Upaya Pelaporan Ke Kepolisian
Sebelum
melaporkan kepada pihak ke kepolisian ada beberapa hal yang mesti diperhatikan
oleh seorang pelapor yaitu pendokumentasian kasus yang ingin dilaporkan. Sering
kali hal ini luput dilakukan oleh pekerja yang mengalami masalah, secara tidak langsung
pun akan menjadi pengambat dalam pengungkapan pelanggaran yang dimaksud.
Langkah
pertama dalam proses pendokumentasian kasus adalah penulisan kronologis.
Kronologis disusun berdasarkan atas rentan waktu diawali dengan hubungan hukum
yaitu pada saat pertama kali bekerja di perusahaan atau pabrik hingga
permasalahan atau pelangaran timbul. Peristiwa hukum yang disusun harus
berdasarkan urutan waktu.
Setelah
kronologis tersebut disusun, maka perlu dilengkapi dengan pembuktian. Pembuktian
yang dimaksud bisa secara tertulis dan kesaksian. Bukti-bukti tersebut harus
dibuatkan daftar alat bukti yang nantinya akan mengungkapkan fakta hukum bahwa
telah terjadinya pelanggaran hukum oleh pemberi pekerjaan atau pengusaha. Adapun
beberapa bukti yang dapat dikumpulkan pada peristiwa hukum pelanggaran tidak memungut
dan tidak membayarkan iuran BPJS adalah perjanjian kerja (bagi pekerja kontrak),
surat keterangan pengangkatan pekerja tetap, slip gaji setiap bulannya, kartu
BPJS, rekening koran tabungan bank dan keterangan dari BPJS bahwa iuran tidak pernah
dibayarkan.
Setelah
kronologis, daftar alat bukti dan bukti-bukti sudah dipersiapkan dengan baik,
maka pelapor dapat melaporkan hal tersebut ke pihak kepolisian yang terdekat pada lokasi peristiwa pidana tersebut terjadi.
Adapun daerah hukum kepolisian meliputi :
a. Daerah hukum
kepolisian Markas Besar (MABES) POLRI untuk wilayah Negara Kesatuan Republik Indonesia;
b. Daerah hukum
kepolisian Daerah (POLDA) untuk wilayah Provinsi;
c. Daerah hukum
kepolisian Resort (POLRES) untuk wilayah Kabupaten/kota;
d.
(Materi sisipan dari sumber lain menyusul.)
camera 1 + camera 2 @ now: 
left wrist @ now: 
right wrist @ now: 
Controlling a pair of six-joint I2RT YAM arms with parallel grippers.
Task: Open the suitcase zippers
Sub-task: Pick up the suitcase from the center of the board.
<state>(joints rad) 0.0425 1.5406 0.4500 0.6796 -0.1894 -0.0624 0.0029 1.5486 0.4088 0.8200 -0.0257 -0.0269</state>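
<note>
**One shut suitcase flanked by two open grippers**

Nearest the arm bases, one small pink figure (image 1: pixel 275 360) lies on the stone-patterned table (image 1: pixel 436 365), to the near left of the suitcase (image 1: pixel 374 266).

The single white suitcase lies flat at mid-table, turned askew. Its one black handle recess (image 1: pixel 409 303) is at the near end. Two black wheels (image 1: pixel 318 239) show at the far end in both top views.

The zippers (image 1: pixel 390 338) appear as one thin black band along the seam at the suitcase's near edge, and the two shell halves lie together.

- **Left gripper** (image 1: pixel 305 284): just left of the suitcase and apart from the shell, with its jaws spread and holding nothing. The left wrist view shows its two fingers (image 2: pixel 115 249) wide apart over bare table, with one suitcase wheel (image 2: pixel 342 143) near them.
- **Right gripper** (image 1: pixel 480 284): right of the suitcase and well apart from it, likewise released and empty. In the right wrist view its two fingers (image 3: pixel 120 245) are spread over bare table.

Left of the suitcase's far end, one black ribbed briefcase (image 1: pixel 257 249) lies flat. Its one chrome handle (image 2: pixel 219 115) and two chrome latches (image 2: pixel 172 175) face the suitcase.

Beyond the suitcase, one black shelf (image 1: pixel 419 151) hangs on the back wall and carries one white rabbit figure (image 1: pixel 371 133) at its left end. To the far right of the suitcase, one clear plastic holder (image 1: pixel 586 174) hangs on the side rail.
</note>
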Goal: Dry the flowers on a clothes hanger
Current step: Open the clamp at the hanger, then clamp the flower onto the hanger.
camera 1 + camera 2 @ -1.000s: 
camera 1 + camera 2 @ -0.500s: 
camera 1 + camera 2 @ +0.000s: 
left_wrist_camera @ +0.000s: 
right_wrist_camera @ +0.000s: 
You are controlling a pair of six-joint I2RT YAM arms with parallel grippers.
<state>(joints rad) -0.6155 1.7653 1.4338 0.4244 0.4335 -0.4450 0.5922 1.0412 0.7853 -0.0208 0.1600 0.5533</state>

Daerah hukum
kepolisian Sektor (POLSEK) untuk wilayah kecamatan.
Namun untuk
kasus-kasus pidana perburuhan, buruh atau pekerja yang hendak melaporkan
peristiwa pidana sebaiknya melaporkannya ke POLDA. Hal ini dikarenakan masih
minimnya pengalaman dan pengetahuan kepolisian di POLRES dan POLSEK dalam
penanganan kasus pidana perburuhan.
Pada saat Anda berada di Kantor Polisi, silakan langsung menuju ke
bagian SPKT (Sentra Pelayanan Kepolisian Terpadu) yang merupakan unsur
pelaksana tugas pokok di bidang pelayanan kepolisian. SPKT memiliki tugas
memberikan pelayanan terhadap laporan/pengaduan masyarakat. Laporan oleh
pelapor dilakukan secara lisan maupun tertulis, setelah itu berhak mendapatkan
surat tanda penerimaan laporan dari penyelidik atau penyidik.